The AP reported yesterday that, “Consumers should be prepared to shell out a bit more for peanut butter soon…Another hot, dry summer in key producing states and competition from more profitable crops like cotton have significantly shrunk the U.S. peanut crop this year. The tight supply means consumers will soon pay more for yet another grocery staple.”

And a Daily Radio News item from USDA yesterday (“Bigger Peanut Forecast Won’t Change Basic Shortage Scenario”) rhetorically asked, “The USDA has increased its estimate of the size of the peanut crop, but will this change what looks to be a basic shortage of peanuts?”  To listen to this one-minute audio summary, just click here.

 

Regulations

Nebraska GOP Senator Mike Johanns was a guest on yesterday’s AgriTalk radio program with Mike Adams where he discussed a variety of issues.  In part, the conversation turned to his recent effort in the Senate to bring up an amendment regarding farm dust and the EPA, to listen to portion of this discussion from yesterday’s AgriTalk show, just click here (MP3- 3:28).

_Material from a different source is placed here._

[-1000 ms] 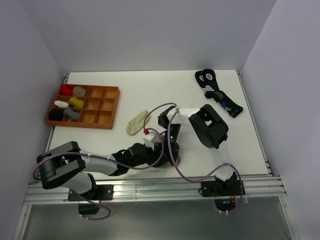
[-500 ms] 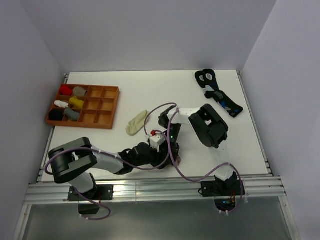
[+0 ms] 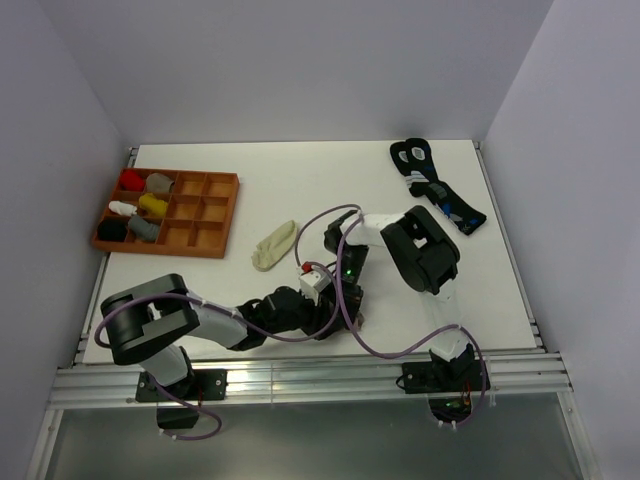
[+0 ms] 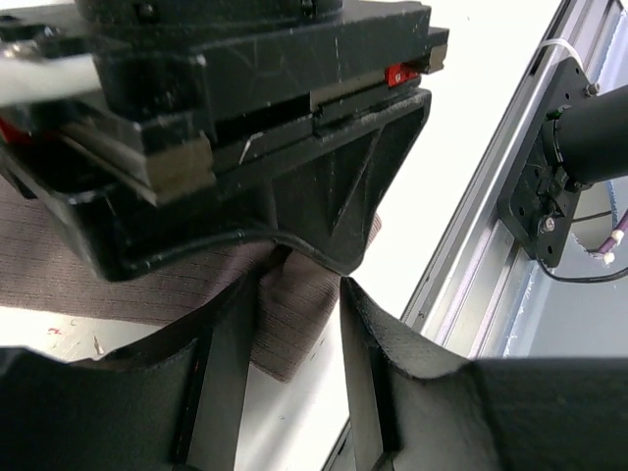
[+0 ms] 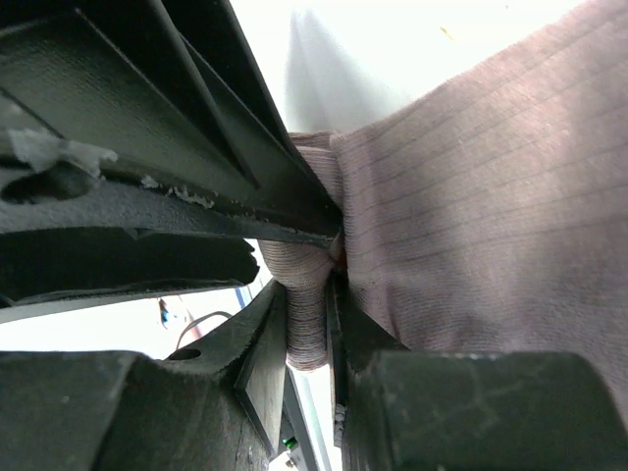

A recent update posted at the House Energy and Commerce Committee Online stated that, “The Subcommittee on Energy and Power has scheduled a hearing on Tuesday, October 25, 2011, at 10:00 a.m. in room 2322 of the Rayburn House Office Building. The hearing is entitled ‘H.R. 1633, the ‘Farm Dust Regulation Prevention Act of 2011.’  Witness list to be announced.”

And Reuters writer Alexandra Alper reported yesterday that, “Republican lawmakers pushed ahead on Wednesday with bills to limit the U.S. futures regulator’s broad new authority over swaps, despite political divides that make passage unlikely.

“House Republicans are trying to advance seven bills that could constrain the Commodity Futures Trading Commission from developing rules to regulate the $600 trillion over-the-counter derivatives market, as mandated by last year’s Dodd-Frank law to overhaul financial oversight.”

The article added that, “Republicans on the House Agriculture Committee held a hearing on Wednesday to promote the raft of legislation, arguing that the weak economy makes it critical to allow businesses to effectively manage risk.”

 

Biofuels

Andrew Joseph reported yesterday at National Journal Online that, “The ethanol industry is fighting back against the possible expiration of their tax credit at the end of the year with retailers, manufacturers and producers joining a new coalition.

“The Coalition for E85 (85-percent ethanol) says that if the tax credit does expire, millions of Flex Fuel vehicle drivers could pay as much as 38 cents more per gallon and the roughly 2,500 small businesses that have invested in E85 could be hurt.

“The coalition is also emphasizing that ethanol decreases U.S. reliance on foreign oil and is better for the environment than other fuels.”